The proposed 18-month deadline for nationwide providers to implement 988 text georouting might be sufficient, but the FCC Wireline Bureau needs to be able to waive or stay such deadlines, CTIA said. In docket 18-336 Tuesday, CTIA said the agency also should direct the bureau, as part of its consultations with the 988 Suicide and Crisis Lifeline and the Department of Health and Human Services, to remain apprised of the development and implementation of text-to-988 georouting solutions and standards. July's FCC meeting will see the commissioners voting on a text-to-988 georouting requirement (see 2507030049).
5G Americas described the benefits of 5G-advanced, as a transition to 6G, in a paper published Tuesday. “Network technology is entering a new era of intelligence, efficiency, and reach,” the paper said. “At the heart is AI-native optimization, infusing artificial intelligence into the [radio access network] and core infrastructure to enable zero-touch automation. Networks can now self-manage through predictive maintenance and dynamic slicing, fundamentally transforming how they adapt to demand.” 5G-advanced builds on “foundational” 5G stand-alone architecture, integrating AI, machine learning, extended reality applications, improved energy efficiency and ultra-reliable low-latency communications, the paper said.
Members of the Connected Devices for America Coalition, in a meeting with FCC staff, opposed NextNav’s proposal that the agency reconfigure the 902-928 MHz band to enable a “high-quality, terrestrial complement” to GPS for positioning, navigation and timing services (see 2503030023). The proposal “would upend a successful light-touch regulatory regime for the enrichment of a single company,” said a filing posted Tuesday in docket 25-110. NextNav doesn’t “propose to use the licenses it bought with the service conditions mandated by the FCC but instead seeks to upend the reasonable investment-backed expectations of other users of the band,” the coalition said. “In contrast to the approach NextNav has taken for the last 30 years, many others have seized the opportunity in the Lower 900 MHz Band and turned it into a workhorse band for American unlicensed innovation.”
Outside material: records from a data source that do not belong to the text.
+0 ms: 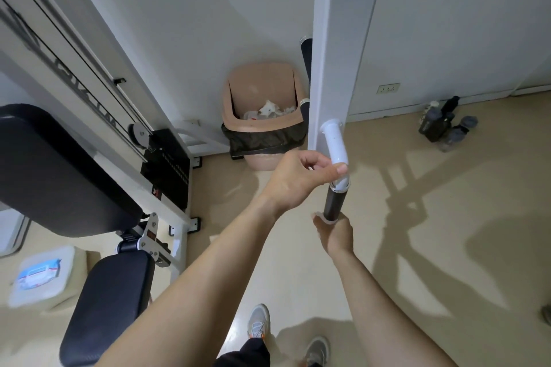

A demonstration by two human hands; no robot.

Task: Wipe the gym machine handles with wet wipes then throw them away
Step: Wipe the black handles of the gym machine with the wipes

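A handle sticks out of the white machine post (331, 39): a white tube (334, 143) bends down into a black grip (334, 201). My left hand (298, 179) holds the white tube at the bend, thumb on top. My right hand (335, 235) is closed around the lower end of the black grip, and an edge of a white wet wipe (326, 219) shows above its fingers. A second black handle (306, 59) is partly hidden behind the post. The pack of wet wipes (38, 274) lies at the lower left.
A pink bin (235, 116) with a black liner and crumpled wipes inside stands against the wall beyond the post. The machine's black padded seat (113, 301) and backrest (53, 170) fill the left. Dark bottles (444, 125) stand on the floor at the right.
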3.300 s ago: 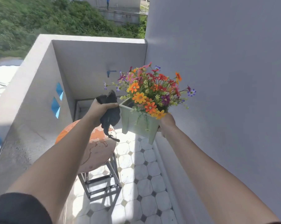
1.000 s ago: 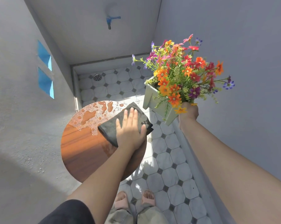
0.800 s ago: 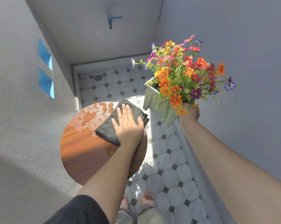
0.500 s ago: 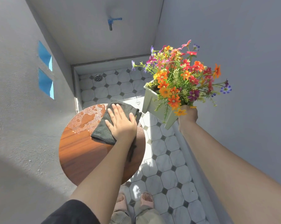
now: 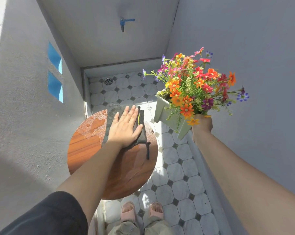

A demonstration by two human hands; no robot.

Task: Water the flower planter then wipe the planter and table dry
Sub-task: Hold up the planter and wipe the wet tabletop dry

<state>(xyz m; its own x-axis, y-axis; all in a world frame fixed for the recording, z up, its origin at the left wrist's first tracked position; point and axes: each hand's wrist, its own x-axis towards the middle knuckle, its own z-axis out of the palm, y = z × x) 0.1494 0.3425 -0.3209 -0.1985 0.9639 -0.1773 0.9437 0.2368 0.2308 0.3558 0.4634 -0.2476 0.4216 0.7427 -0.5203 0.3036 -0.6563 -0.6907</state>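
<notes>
A round wooden table stands below me, with water drops and puddles on its far left part. My left hand lies flat, fingers spread, pressing a dark grey cloth onto the table's far side. My right hand holds a pale green planter up in the air to the right of the table. The planter is tilted and filled with orange, red and purple flowers.
Grey walls close in on the left, far side and right. A blue tap juts from the far wall. A floor drain sits in the tiled floor beyond the table. My feet in sandals stand by the table's near edge.
My left hand has slid the cloth across the table toward its far edge, over the wet part. The planter has stayed raised in my right hand, dropping slightly.
</notes>
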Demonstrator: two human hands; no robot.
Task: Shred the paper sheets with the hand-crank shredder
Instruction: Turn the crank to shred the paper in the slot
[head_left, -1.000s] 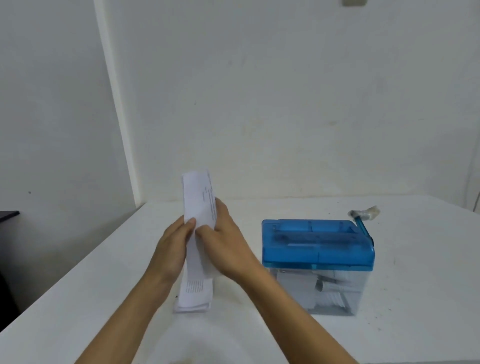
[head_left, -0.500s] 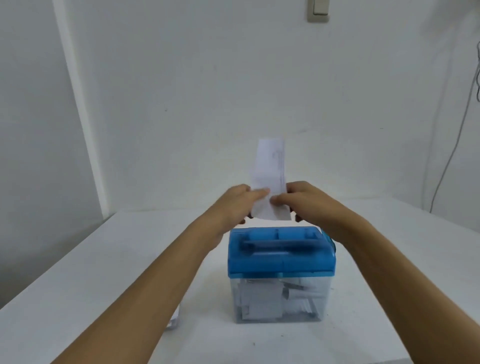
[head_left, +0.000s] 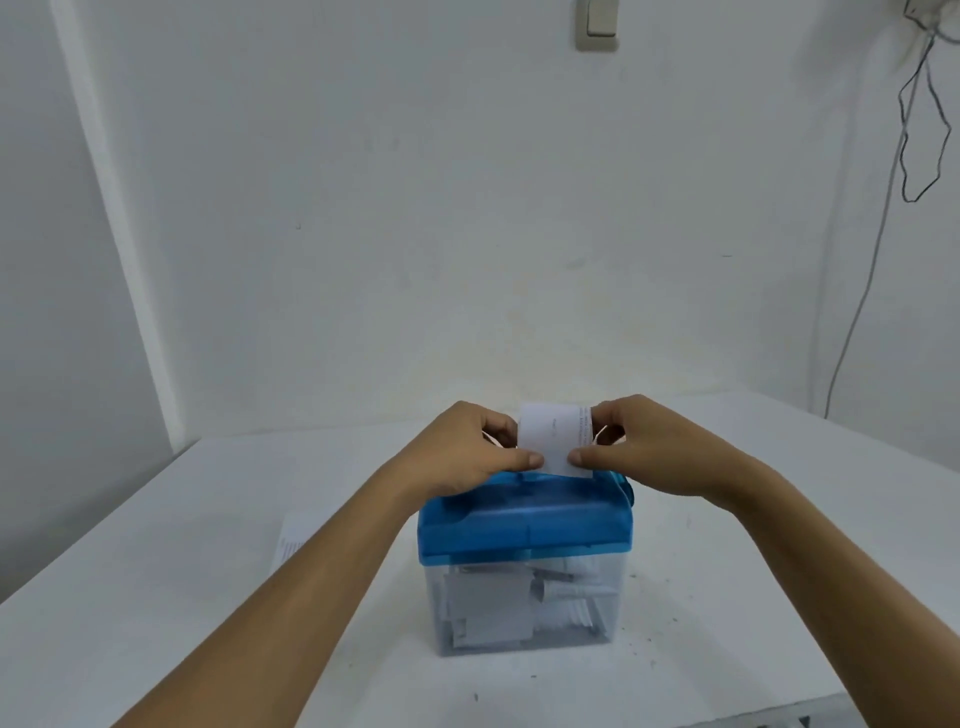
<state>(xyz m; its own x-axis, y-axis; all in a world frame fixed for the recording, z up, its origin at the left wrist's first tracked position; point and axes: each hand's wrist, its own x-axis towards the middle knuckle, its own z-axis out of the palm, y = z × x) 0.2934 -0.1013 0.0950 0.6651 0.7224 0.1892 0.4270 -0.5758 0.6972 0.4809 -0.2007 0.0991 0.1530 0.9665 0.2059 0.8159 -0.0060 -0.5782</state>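
Note:
The hand-crank shredder has a blue lid and a clear bin holding white paper pieces, and it stands on the white table in front of me. A folded white paper sheet stands upright over the back of the lid. My left hand pinches its left edge between thumb and fingers. My right hand pinches its right edge the same way. The sheet's lower edge meets the lid top. Behind my right hand, the crank is mostly hidden.
More white paper sheets lie on the table left of the shredder, partly behind my left forearm. A white wall rises behind the table. A cable hangs down the wall at the right.
Both hands have carried the sheet from the stack on the left over to the shredder, then lowered it until its bottom edge reaches the lid top.

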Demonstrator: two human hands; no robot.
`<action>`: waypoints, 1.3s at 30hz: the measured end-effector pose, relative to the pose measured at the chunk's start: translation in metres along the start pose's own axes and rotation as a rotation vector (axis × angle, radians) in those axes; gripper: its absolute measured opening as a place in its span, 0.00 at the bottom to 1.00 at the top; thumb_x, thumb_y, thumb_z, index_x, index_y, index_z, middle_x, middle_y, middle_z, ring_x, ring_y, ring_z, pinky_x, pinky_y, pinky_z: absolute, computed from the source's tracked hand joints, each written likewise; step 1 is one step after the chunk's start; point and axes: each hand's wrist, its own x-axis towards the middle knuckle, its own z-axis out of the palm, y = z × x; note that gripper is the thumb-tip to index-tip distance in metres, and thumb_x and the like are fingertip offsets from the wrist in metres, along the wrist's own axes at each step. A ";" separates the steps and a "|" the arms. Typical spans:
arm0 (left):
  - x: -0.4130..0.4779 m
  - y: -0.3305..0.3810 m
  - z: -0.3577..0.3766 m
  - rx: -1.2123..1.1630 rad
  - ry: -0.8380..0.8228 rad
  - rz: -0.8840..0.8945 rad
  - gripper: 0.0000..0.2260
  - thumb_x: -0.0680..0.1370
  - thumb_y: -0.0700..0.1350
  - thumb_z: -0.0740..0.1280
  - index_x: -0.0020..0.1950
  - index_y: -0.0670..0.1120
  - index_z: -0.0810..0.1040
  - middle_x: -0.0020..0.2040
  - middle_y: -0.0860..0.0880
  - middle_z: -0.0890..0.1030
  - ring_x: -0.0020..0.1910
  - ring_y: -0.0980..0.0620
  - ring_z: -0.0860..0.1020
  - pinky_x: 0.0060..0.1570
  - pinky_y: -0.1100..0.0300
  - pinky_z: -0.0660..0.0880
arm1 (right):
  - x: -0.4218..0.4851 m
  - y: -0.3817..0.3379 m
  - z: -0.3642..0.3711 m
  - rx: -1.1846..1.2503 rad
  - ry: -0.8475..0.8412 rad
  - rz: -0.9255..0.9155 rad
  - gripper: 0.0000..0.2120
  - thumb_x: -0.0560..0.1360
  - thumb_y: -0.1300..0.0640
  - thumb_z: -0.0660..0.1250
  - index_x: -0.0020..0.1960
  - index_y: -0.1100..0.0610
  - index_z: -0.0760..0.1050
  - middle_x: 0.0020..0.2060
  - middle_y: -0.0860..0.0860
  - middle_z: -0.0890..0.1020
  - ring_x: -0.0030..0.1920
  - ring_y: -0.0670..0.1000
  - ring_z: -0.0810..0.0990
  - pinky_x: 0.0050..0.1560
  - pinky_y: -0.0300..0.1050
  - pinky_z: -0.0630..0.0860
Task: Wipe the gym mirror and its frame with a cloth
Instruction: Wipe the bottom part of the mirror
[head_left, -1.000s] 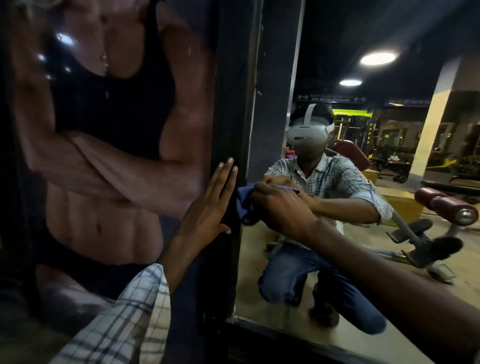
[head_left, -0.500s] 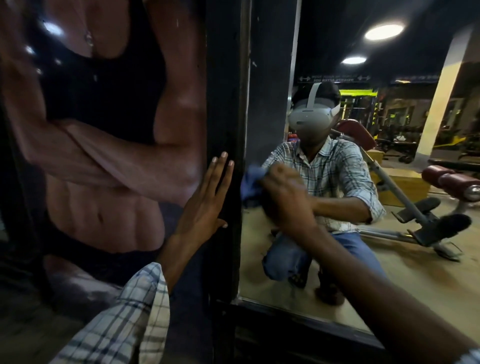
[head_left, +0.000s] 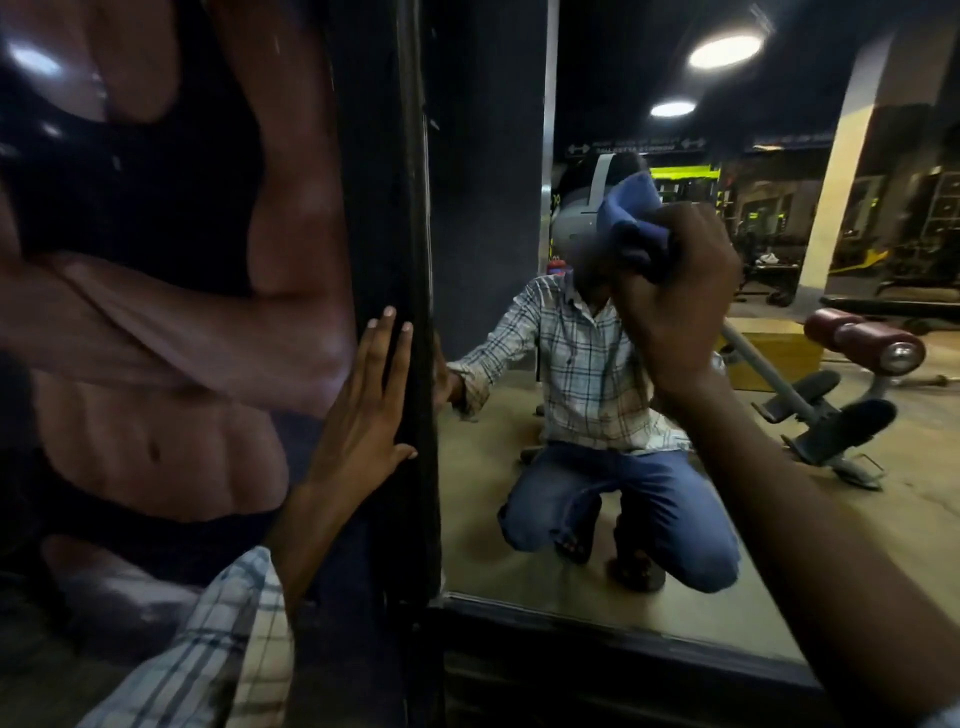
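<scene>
1. The mirror (head_left: 519, 493) fills the space ahead of our right hand, and in it we see a crouching person in a plaid shirt.
2. The poster (head_left: 156, 260) of a torso lies just left of our left hand.
3. The black frame (head_left: 410, 208) stands upright between the two (its bottom rail runs below our right forearm).
4. Our left hand (head_left: 363, 415) rests flat on the frame, fingers straight and together, thumb out.
5. Our right hand (head_left: 675, 306) is clenched around the blue cloth (head_left: 631, 223), bunched at the glass above the knuckles.
</scene>
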 end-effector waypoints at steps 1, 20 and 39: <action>-0.001 0.002 0.000 0.004 -0.005 -0.005 0.71 0.56 0.48 0.88 0.85 0.41 0.42 0.85 0.43 0.39 0.84 0.42 0.42 0.80 0.45 0.55 | -0.012 -0.003 0.006 0.001 -0.015 0.019 0.10 0.72 0.66 0.72 0.52 0.63 0.77 0.46 0.56 0.78 0.45 0.54 0.75 0.45 0.41 0.68; 0.013 0.048 0.012 -0.015 0.065 0.152 0.62 0.60 0.57 0.86 0.85 0.48 0.53 0.85 0.41 0.44 0.84 0.41 0.45 0.79 0.40 0.59 | -0.106 0.007 -0.023 0.024 -0.923 -0.434 0.11 0.70 0.63 0.72 0.52 0.58 0.79 0.50 0.55 0.79 0.47 0.59 0.80 0.41 0.55 0.78; 0.051 0.104 0.006 -0.113 0.112 0.290 0.55 0.68 0.59 0.81 0.85 0.50 0.52 0.85 0.41 0.43 0.84 0.42 0.42 0.79 0.39 0.56 | 0.051 0.054 -0.061 -0.012 0.123 0.067 0.09 0.72 0.63 0.72 0.52 0.61 0.77 0.47 0.55 0.79 0.46 0.49 0.75 0.44 0.48 0.74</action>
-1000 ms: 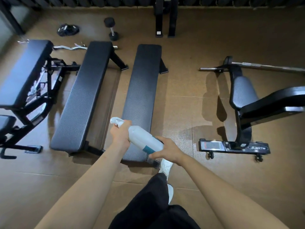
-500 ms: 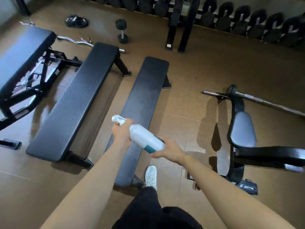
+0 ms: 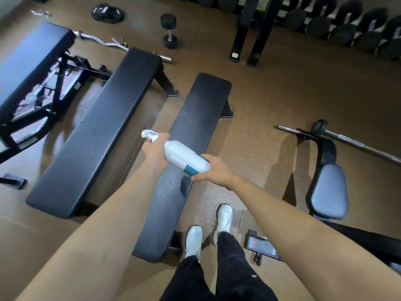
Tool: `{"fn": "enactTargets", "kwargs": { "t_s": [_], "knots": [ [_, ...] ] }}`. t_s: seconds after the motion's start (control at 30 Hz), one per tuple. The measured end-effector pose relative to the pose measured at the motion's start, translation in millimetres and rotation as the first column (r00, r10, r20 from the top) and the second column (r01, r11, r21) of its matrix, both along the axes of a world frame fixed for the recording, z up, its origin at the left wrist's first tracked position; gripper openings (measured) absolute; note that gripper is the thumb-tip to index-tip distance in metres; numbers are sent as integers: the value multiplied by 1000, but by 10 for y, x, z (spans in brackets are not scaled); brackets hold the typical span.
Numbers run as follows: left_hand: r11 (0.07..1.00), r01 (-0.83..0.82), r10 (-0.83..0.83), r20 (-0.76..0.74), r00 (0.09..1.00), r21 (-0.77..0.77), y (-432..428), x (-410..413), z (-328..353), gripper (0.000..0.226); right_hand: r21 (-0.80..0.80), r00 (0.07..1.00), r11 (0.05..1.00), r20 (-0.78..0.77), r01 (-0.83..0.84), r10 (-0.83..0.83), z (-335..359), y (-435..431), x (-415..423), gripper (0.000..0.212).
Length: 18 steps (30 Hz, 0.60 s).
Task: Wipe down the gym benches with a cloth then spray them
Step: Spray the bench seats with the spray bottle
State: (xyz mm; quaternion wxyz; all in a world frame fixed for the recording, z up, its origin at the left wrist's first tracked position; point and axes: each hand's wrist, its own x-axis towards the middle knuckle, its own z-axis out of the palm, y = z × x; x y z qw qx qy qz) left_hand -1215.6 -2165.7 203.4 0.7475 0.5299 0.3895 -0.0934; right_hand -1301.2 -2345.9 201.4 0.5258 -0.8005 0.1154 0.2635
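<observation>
White bottle (image 3: 184,157): left grip (image 3: 155,153) at neck, right grip (image 3: 214,170) at base.

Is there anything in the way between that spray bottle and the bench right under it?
Nothing visible. The left hand grips the spray bottle at its trigger end and the right hand grips its base, above the flat bench. Only open air lies between bottle and padding.

No writing is legible. The red-banded label (image 3: 261,246) on the machine base (image 3: 248,235) is blurred. The white sticker (image 3: 235,54) on the rack foot (image 3: 234,60) shows no characters, and the pale marks on the racked dumbbells (image 3: 345,33) are too small to read.
</observation>
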Motion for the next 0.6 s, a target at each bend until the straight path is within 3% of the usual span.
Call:
{"fn": "enactTargets", "kwargs": {
  "t_s": [0.23,0.43,0.6],
  "knots": [
    [1000,0,0,-34,999,16,-513,440,-89,35,37,1000,999,-19,-3,4,-156,-514,419,58],
    [998,11,-10,-32,999,55,-1092,899,-108,27,71,1000,997,-10,7,-7,-174,-1088,858,63],
    [996,83,-84,10,996,28,-1386,1359,-144,26,64,998,997,-34,49,-47,-174,-1322,1248,54]
  ]
}}
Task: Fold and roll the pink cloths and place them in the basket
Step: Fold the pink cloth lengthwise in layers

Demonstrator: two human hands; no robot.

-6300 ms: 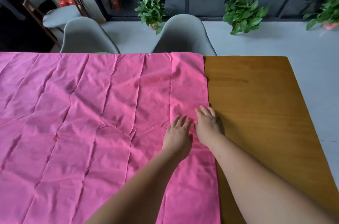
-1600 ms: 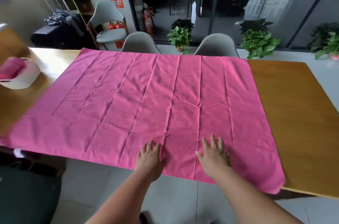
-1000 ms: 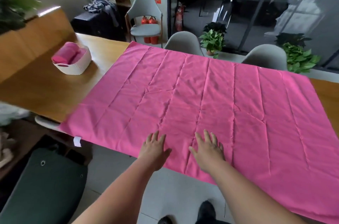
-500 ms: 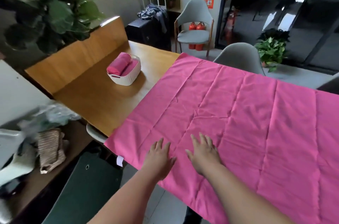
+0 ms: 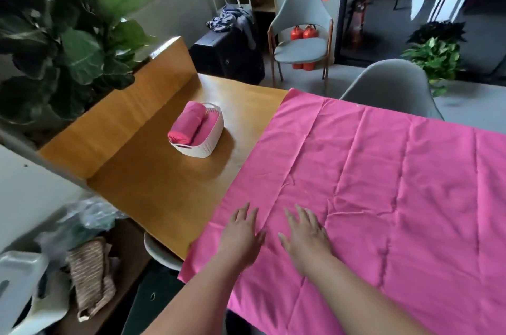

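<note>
With rolled cloths (image 5: 187, 125) sitting in the basket (image 5: 201, 150) at centre left, the left hand (image 5: 241, 236) and right hand (image 5: 306, 237) are lying flat, fingers spread, on the unfolded pink cloth (image 5: 383, 184) at lower right.

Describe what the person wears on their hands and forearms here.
Nothing shows. The left hand and right hand are ungloved, with no rings seen. Both forearms are bare to the frame edge, with no sleeve, watch or bracelet in view.

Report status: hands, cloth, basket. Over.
Left hand and right hand open, flat on pink cloth. Cloth spread, unfolded. Basket on table, rolled cloths inside. No obstruction seen.
</note>
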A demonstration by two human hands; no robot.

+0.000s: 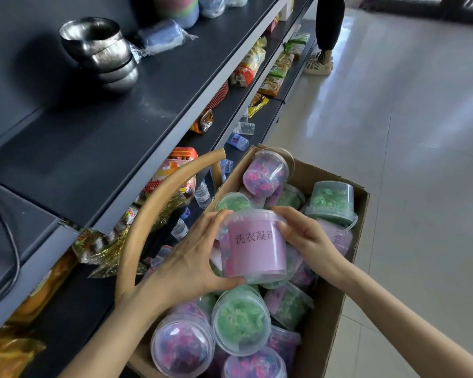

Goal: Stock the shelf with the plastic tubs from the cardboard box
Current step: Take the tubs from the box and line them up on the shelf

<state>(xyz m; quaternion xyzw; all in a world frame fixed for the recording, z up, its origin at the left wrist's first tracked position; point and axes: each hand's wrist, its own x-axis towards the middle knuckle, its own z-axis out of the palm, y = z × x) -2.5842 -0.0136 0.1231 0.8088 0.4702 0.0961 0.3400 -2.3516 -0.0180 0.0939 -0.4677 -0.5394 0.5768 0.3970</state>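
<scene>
A clear plastic tub with a pink label is upright above the open cardboard box. My left hand grips its left side and bottom edge, fingers curled round it. My right hand holds its right side near the lid. Several more tubs fill the box, some green and some purple, lying at mixed angles. The dark top shelf runs along the left at about hand height.
Stacked steel bowls and wrapped goods sit on the top shelf. Lower shelves hold snack packets and small water bottles. A tan curved handle arcs beside my left wrist. Another person's legs stand on the tiled floor farther along.
</scene>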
NextWave Spectrum fired back at T-Mobile in its fight over whether the carrier is exploiting an “exception” in the commission’s 2.5 GHz rules, allowing higher power levels at the border of a license when there's no licensee providing service in the adjacent market (see 2505130029). “Instead of promoting deployment, expansion, and competition in the 2.5 GHz band, the Exception is being used by T-Mobile, holder of 92% of the 2.5 GHz spectrum nationwide, to unlawfully serve customers in its neighbors’ [service areas], using its neighbors’ spectrum without consent, enriching itself at their expense, and destroying competitive services in neighboring markets,” said a filing posted Monday in docket 25-133. By unlawfully using neighbors' spectrum, T-Mobile “is not only unjustly enriching itself, it also is preventing other licensees/lessees from fully and robustly building out wireless service.”
WISPA on Monday urged the FCC not to make disruptive changes to rules for the citizens broadband radio service (CBRS) band, which it said offers a “scalable rural broadband solution.” CBRS advocates have said they're concerned about potential changes to power levels in the band, which they see as possible under Chairman Brendan Carr (see 2503130049). The spectrum provisions in the reconciliation package signed into law by President Donald Trump also don’t exclude CBRS from potential reallocation (see 2507070045).
Public Knowledge and the National Congress of American Indians are asking the FCC to rethink draft rules for the AWS-3 reauction, which don’t include a window giving tribes a first shot at spectrum. They met with an aide to FCC Chairman Brendan Carr, according to a filing posted Monday in docket 25-70. Commissioners are slated to vote July 24 on auction rules (see 2507030049).